BRIEF:
Check each line of the data below for the string "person", then state how many have it and nothing else.

STORED DATA:
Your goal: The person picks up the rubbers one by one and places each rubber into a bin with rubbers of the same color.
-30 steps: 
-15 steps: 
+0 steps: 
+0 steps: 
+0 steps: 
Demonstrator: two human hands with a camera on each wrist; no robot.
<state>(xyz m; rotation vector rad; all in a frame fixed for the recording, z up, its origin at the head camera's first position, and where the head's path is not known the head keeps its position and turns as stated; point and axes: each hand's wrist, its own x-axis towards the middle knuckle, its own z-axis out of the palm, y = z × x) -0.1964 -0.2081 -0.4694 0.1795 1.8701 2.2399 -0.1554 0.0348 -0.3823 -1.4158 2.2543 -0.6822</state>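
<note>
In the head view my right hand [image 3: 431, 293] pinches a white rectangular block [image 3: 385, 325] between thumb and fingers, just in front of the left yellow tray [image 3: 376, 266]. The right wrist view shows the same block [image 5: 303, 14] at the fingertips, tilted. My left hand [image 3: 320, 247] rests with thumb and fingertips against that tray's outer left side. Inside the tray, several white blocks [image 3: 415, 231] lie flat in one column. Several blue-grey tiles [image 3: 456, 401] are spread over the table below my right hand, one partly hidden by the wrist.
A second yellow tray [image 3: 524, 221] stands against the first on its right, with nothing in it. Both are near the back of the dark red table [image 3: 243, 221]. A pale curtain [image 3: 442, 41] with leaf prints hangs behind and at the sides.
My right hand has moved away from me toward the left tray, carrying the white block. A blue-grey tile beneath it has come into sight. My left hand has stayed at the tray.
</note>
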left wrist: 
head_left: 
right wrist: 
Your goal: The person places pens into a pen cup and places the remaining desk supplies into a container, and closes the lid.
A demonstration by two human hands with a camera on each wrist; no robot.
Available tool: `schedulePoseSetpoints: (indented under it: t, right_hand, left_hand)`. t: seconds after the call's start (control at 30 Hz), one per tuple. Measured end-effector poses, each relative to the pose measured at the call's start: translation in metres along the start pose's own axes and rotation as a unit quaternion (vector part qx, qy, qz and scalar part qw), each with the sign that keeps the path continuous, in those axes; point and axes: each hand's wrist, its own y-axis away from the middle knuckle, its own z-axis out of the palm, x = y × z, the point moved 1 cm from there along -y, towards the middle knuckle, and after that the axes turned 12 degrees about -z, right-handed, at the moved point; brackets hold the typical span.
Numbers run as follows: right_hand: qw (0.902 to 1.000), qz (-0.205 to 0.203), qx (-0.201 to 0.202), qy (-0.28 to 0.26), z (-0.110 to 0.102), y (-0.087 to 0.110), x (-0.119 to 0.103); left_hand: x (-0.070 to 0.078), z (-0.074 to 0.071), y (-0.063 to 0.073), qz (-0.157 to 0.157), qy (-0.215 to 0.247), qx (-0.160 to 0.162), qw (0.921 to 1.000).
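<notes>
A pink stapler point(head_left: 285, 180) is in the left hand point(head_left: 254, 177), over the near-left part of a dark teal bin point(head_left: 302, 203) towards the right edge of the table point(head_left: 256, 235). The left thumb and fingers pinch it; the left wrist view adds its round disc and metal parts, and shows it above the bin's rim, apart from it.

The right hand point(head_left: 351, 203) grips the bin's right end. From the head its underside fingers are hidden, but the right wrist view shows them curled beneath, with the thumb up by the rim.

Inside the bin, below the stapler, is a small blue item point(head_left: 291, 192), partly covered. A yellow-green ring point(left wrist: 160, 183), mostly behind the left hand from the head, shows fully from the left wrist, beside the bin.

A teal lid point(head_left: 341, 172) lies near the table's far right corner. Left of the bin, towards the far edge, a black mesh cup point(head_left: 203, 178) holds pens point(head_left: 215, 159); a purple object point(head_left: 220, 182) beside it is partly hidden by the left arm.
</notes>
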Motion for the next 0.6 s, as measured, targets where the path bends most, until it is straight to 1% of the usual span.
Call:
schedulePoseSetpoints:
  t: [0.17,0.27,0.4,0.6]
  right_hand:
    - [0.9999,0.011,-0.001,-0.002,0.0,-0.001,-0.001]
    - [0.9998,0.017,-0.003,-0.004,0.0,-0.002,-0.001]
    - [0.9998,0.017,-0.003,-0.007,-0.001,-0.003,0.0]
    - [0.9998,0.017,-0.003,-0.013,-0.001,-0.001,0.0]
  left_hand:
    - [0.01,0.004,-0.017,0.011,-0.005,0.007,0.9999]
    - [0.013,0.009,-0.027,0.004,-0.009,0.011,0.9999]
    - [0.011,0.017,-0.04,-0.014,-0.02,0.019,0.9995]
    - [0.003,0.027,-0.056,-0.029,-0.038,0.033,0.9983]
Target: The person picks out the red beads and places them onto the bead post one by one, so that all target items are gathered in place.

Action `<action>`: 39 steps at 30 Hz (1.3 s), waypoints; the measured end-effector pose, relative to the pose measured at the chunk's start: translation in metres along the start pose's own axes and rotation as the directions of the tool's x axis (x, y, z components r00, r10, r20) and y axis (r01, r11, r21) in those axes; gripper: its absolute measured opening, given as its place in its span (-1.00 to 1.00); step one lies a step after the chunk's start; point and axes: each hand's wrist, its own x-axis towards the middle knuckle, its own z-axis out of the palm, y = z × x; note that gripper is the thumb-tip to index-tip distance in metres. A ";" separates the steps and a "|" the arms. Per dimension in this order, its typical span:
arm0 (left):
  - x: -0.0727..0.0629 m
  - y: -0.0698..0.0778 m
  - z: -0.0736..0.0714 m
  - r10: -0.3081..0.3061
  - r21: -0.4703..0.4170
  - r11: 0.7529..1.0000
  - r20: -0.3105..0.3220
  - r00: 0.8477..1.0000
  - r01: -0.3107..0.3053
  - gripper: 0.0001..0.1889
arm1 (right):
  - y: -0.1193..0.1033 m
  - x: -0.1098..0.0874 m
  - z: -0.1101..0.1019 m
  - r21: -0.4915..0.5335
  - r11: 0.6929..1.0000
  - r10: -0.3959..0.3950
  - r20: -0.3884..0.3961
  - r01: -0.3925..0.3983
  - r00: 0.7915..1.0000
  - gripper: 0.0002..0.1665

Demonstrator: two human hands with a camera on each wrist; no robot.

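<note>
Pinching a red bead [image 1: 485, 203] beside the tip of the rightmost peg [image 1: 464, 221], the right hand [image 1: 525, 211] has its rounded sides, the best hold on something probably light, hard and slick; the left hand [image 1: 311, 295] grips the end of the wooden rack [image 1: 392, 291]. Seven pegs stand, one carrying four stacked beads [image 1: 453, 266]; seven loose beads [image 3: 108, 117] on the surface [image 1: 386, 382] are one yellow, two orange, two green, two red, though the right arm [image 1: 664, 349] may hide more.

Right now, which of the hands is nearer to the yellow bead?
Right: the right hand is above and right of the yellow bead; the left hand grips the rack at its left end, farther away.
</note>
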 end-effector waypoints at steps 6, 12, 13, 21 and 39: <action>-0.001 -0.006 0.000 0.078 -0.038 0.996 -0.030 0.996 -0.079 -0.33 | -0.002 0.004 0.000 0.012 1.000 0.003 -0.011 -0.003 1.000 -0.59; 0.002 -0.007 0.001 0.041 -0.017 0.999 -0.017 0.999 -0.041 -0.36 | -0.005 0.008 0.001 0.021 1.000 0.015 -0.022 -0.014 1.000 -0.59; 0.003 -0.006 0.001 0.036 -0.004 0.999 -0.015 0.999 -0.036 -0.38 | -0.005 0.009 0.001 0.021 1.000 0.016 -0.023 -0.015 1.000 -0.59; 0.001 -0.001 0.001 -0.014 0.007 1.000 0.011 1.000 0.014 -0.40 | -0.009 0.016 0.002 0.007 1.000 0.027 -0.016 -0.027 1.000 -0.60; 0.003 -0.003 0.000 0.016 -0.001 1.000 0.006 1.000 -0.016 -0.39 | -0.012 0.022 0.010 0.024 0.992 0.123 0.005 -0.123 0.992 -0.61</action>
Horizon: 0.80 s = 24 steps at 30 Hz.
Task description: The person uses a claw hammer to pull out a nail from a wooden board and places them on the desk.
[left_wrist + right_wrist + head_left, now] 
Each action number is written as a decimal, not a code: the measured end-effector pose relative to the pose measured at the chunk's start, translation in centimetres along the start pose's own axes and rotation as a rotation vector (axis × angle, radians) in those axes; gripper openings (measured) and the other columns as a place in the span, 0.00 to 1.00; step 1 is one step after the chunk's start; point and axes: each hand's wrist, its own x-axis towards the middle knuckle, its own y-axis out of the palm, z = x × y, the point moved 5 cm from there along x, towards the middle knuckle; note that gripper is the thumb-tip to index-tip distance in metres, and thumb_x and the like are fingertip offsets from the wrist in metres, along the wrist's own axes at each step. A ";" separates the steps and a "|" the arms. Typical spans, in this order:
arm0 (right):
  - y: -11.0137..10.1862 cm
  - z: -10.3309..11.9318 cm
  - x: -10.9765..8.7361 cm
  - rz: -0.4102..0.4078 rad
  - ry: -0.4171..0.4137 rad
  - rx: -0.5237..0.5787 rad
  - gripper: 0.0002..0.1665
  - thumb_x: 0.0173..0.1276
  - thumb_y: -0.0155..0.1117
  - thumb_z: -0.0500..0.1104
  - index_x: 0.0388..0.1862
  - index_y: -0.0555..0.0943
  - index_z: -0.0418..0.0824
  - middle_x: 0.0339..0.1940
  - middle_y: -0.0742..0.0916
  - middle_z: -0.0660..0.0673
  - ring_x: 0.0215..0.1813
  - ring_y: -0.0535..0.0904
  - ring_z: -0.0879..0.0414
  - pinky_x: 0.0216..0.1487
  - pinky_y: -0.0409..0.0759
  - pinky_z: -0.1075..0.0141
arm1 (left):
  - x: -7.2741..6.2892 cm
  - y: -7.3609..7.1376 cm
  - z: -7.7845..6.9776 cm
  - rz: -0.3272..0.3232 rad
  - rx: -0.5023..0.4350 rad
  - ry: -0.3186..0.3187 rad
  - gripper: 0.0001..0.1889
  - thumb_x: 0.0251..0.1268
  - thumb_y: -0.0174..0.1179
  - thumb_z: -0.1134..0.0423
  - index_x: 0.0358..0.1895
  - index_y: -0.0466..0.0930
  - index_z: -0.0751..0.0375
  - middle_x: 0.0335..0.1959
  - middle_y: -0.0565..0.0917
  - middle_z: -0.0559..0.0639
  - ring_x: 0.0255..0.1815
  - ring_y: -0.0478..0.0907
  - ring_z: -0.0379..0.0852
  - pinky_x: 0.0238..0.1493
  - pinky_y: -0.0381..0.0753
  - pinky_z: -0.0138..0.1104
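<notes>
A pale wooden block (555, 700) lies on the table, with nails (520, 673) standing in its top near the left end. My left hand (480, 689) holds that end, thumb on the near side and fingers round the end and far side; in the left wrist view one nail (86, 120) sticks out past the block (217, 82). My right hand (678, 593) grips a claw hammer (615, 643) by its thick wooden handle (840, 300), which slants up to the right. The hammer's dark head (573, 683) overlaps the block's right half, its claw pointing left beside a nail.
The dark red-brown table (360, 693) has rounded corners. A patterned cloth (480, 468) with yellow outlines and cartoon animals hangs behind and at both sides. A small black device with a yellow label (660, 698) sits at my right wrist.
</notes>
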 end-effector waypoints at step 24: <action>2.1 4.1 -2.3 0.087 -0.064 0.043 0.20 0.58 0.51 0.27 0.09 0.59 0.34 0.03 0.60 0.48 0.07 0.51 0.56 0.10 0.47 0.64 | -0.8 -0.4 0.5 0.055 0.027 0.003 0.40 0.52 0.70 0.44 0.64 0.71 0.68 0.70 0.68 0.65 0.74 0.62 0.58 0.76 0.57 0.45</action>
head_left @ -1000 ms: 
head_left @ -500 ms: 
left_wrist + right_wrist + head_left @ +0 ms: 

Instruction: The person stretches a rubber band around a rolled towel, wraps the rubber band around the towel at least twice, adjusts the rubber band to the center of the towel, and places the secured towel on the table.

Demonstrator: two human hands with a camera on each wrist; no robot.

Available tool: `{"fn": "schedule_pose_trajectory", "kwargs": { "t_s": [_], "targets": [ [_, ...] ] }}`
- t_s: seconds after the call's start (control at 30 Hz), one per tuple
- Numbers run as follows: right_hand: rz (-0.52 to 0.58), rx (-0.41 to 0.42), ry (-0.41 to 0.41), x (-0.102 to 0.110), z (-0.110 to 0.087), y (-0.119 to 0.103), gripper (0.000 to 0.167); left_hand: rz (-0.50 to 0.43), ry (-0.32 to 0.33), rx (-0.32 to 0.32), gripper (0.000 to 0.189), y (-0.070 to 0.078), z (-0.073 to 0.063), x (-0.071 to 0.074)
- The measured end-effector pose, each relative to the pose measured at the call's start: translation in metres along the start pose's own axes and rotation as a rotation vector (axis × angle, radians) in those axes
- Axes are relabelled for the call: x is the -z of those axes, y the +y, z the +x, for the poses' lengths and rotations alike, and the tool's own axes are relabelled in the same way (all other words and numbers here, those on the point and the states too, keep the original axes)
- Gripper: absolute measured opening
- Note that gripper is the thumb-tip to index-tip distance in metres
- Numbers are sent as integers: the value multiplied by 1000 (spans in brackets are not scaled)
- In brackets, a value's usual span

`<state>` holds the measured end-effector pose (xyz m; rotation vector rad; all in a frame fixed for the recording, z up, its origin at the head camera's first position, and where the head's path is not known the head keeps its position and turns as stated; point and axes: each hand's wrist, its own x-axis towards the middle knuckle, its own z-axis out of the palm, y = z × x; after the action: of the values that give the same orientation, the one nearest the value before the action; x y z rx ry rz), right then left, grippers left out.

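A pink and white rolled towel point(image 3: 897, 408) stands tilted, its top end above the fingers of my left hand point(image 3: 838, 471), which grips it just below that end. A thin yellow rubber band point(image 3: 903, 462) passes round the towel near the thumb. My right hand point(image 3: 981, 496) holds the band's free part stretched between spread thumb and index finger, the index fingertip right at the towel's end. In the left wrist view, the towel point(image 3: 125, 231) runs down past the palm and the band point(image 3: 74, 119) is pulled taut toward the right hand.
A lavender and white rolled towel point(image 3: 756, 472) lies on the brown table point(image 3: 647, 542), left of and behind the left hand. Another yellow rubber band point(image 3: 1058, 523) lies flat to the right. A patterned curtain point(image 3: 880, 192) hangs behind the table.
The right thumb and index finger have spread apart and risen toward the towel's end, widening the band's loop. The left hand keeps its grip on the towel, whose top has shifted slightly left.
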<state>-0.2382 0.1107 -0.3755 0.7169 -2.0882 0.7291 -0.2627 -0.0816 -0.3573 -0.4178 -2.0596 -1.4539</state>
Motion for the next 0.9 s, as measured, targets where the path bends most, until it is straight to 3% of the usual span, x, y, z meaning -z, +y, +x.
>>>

SOLUTION TO THE EXERCISE:
5